The conditions prevailing in the trenches of this section were recognised as being amongst the worst to be found in the whole length of the British line. The hardships endured cheerfully by the officers and men of this Brigade during the wet, cheerless days and nights of winter defied adequate description. So thorough, however, had been their training that the wastage from sickness, trench feet, etc., was very slight, and compared favourably with that of the regular soldiers amongst whom they were privileged to find themselves.

When the time came for them to rejoin their own division, the Divisional General, under whose orders they had been acting, testified to his high opinion of their soldierly qualities, and expressed himself satisfied in every way with their performances under his command.

In 1916 the remaining Brigades of the Division, which had been assiduously training some weeks behind the line, joined the Brigade already in the trenches, taking over from the regular division, and prolonging the line of their own Brigade southwards, almost to the Ancre -- a river which they were destined to know better in later days.

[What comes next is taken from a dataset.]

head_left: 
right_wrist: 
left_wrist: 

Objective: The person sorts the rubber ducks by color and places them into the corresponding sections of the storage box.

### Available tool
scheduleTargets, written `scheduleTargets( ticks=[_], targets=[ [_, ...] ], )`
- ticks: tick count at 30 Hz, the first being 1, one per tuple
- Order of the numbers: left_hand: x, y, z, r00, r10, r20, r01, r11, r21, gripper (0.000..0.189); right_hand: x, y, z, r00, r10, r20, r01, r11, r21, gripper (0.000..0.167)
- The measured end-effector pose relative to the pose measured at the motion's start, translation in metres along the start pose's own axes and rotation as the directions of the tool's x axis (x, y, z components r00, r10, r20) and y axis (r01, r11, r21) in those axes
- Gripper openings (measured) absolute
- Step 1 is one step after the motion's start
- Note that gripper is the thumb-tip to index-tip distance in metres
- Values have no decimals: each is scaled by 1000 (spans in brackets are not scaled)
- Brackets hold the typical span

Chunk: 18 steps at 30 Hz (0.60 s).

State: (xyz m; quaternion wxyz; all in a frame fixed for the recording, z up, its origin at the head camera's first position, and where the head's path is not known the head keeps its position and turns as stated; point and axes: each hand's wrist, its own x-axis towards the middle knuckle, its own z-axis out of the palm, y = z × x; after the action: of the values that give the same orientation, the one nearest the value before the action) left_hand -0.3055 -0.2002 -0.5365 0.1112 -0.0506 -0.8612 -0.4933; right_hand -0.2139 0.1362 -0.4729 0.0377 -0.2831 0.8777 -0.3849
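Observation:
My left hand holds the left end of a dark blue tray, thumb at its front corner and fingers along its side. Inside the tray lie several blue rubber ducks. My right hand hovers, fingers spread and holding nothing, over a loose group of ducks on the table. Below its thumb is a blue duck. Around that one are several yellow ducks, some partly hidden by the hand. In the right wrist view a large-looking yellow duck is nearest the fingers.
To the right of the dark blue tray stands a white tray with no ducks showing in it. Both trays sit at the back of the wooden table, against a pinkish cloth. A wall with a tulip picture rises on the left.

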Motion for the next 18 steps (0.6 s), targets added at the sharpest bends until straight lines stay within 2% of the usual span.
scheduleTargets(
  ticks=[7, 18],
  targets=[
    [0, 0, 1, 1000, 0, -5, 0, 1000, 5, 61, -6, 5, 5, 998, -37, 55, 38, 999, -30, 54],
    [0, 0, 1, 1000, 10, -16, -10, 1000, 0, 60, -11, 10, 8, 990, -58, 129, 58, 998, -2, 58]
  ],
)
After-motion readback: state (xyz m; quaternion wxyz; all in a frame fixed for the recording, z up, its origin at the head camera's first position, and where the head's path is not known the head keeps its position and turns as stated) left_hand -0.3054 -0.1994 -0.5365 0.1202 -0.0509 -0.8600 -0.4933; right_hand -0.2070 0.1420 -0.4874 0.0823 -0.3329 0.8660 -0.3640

This line the division held solidly during the remainder of the winter, sprinG and early summer.

They proved their mettle in patrol work and many minor enterprises. They matched the cunning of the Bosche with counter-strokes of slimness, and generally brought to nought the enemy's divers plans for their downfall.

Enemy attempts to break into the British line in this sector were frustrated by the alert, determined garrison of North Country Irish men, and where by chance he did succeed in setting foot in their trenches, he was immediately expelled by vigorous counter-attack.

During this period the Division endured the rigours of winter and discomforts of wet trenches, not only uncomplainingly but with a sporting spirit, which showed itself in the mutual banter of the men.

The ridiculous-looking garb necessary to protect them from cold and wet, also the difficulties of "navigation" in the trenches, stirred them to that originality of remark and frequency of phrase in which the Irishman is more than ordinarily fertile.

In May, 1916, the Division slightly altered its front.

"Side-slipping" south, they occupied the trenches astride the River Ancre, and found themselves opposed to the strongly entrenched German line, buttressed by the fortified places Thiepval and St. Pierre Divion.

Here they pursued the same vigorous policy which have come to be associated with their trench life.

They raided successfully the enemy lines on both sides of the Ancre. They harried the enemy in every way practicable, and stirred a formerly quiet sector into a condition of "some liveliness." In this line the Ulster Division still found themselves on July 1st, 1916, the initial day of the Somme offensive.

From these trenches they carried out an attack which in gallantry of execution was in keeping with the highest traditions of the British Army.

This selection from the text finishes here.